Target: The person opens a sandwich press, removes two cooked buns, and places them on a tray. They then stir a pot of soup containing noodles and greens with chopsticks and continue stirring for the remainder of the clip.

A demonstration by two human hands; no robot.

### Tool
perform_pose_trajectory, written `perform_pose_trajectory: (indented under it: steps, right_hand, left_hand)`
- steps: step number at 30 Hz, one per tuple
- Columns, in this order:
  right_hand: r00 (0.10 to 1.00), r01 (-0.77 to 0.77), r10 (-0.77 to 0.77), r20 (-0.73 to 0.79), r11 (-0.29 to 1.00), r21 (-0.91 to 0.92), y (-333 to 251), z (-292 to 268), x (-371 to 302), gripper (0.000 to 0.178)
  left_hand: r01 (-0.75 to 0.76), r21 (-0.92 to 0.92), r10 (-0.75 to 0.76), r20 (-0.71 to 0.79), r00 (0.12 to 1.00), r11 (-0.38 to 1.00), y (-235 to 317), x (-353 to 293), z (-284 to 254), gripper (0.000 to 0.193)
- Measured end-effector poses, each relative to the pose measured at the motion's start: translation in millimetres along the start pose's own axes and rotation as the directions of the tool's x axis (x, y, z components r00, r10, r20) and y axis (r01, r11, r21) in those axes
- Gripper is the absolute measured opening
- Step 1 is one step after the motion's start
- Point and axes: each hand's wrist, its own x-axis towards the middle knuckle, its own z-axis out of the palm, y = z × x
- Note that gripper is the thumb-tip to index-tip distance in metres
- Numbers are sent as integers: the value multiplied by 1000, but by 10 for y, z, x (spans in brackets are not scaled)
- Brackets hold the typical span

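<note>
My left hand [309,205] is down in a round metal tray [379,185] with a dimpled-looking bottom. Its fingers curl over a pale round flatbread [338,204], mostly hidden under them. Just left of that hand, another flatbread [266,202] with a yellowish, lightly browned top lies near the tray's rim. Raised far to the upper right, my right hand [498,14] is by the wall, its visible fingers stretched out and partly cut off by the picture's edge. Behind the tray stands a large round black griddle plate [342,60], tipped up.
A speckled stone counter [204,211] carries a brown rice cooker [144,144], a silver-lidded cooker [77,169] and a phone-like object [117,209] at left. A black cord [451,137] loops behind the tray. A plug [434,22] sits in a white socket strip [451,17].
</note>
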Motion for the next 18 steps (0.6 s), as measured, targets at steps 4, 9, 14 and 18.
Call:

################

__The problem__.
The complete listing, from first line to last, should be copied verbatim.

__Exercise result__.
Target: The person opens a sandwich press, removes two cooked buns, and places them on a tray. They then stir a pot of soup containing noodles and greens with chopsticks and continue stirring for the remainder of the clip.

A demonstration by two human hands; no robot.

### Tool
perform_pose_trajectory, written `perform_pose_trajectory: (indented under it: steps, right_hand, left_hand)`
- steps: step number at 30 Hz, one per tuple
- Columns, in this order:
  right_hand: r00 (0.10 to 1.00), r01 (-0.77 to 0.77), r10 (-0.77 to 0.77), r20 (-0.73 to 0.79), r11 (-0.29 to 1.00), r21 (-0.91 to 0.92), y (-333 to 251), z (-292 to 268), x (-371 to 302), gripper (0.000 to 0.178)
  left_hand: r01 (-0.75 to 0.76), r21 (-0.92 to 0.92), r10 (-0.75 to 0.76), r20 (-0.71 to 0.79), r00 (0.12 to 1.00), r11 (-0.38 to 1.00), y (-235 to 317), x (-353 to 293), z (-284 to 254), gripper (0.000 to 0.193)
- Measured end-effector poses, each relative to the pose measured at the motion's start: translation in millimetres along the start pose's own axes and rotation as the directions of the tool's x axis (x, y, z components r00, r10, r20) and y axis (r01, r11, r21) in those axes
- Gripper is the absolute measured opening
- Step 1 is one step after the motion's start
- Point and axes: each hand's wrist, its own x-axis towards the middle knuckle, its own z-axis out of the palm, y = z × x
- Note that gripper is the thumb-tip to index-tip distance in metres
- Numbers are sent as integers: the value multiplied by 1000, but by 10 for y, z, x (spans in brackets are not scaled)
- Brackets hold the typical span

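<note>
My left hand [309,205] is down in a round metal tray [379,185] with a dimpled-looking bottom. Its fingers curl over a pale round flatbread [338,204], mostly hidden under them. Just left of that hand, another flatbread [266,202] with a yellowish, lightly browned top lies near the tray's rim. Raised far to the upper right, my right hand [498,14] is by the wall, its visible fingers stretched out and partly cut off by the picture's edge. Behind the tray stands a large round black griddle plate [342,60], tipped up.
A speckled stone counter [204,211] carries a brown rice cooker [144,144], a silver-lidded cooker [77,169] and a phone-like object [117,209] at left. A black cord [451,137] loops behind the tray. A plug [434,22] sits in a white socket strip [451,17].
</note>
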Motion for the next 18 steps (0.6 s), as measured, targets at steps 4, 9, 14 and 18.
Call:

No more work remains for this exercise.